Tu n’écoutes donc pas ? Tu es tout à l’argent ?

LE MARQUIS.

Voici ta moitié. La mienne sera bien employée. Vois donc comme je me suis ajusté. (Il se montre à la Marquise, et va se regarder au miroir.)

La Marquise, à part. Quel homme vain et petit !

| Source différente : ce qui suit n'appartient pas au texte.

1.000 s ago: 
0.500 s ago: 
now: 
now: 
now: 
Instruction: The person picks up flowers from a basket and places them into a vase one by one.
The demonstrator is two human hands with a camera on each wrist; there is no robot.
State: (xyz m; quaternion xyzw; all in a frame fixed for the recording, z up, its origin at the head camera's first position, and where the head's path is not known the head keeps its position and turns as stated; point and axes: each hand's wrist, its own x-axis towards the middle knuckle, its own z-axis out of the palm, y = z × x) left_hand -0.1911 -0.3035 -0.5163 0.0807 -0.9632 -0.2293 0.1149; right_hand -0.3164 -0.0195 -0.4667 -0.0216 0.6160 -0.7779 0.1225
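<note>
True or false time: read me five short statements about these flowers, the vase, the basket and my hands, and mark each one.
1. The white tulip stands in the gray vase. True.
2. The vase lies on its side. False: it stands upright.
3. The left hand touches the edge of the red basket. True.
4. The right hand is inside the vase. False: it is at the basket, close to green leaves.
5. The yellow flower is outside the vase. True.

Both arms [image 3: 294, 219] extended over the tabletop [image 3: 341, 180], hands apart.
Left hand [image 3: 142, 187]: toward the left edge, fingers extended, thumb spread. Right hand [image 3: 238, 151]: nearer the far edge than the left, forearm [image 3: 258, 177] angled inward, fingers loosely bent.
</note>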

Le Marquis, se retournant. Que voulais-tu dire ?

LA Marquise.

Tu aurais été plus attentif, si tu avais pu soupçonner de quelle importante affaire je parlais. Il ne s’agit de rien moins que de faire notre fortune d’un seul coup.

LE MARQUIS.

Et comment ?

LA MARQUISE.

Te souviens-tu d’avoir entendu parler ilu riche collier que les joailliers de la cour ont fait monter, dans l’espérance que le prince en ferait cadeau à sa fille ?

LE MARQUIS.

Parfaitement. Je l’ai même vu chez eux cette semaine, comme j’achetais cette bague. Il est d’une incroyable beauté. On ne sait ce qu’on doit le plus admirer de la grosseur des pierres, de leur égalité, leur eau, leur nombre, ou du goût avec lequel elles sont assemblées. Je ne pouvais le quitter des yeux ; cette bague ne paraissait plus rien auprès. Je m’en allai fort mécontent, et, pendant quelques jours, ce collier ne pouvait me sortir de la mémoire.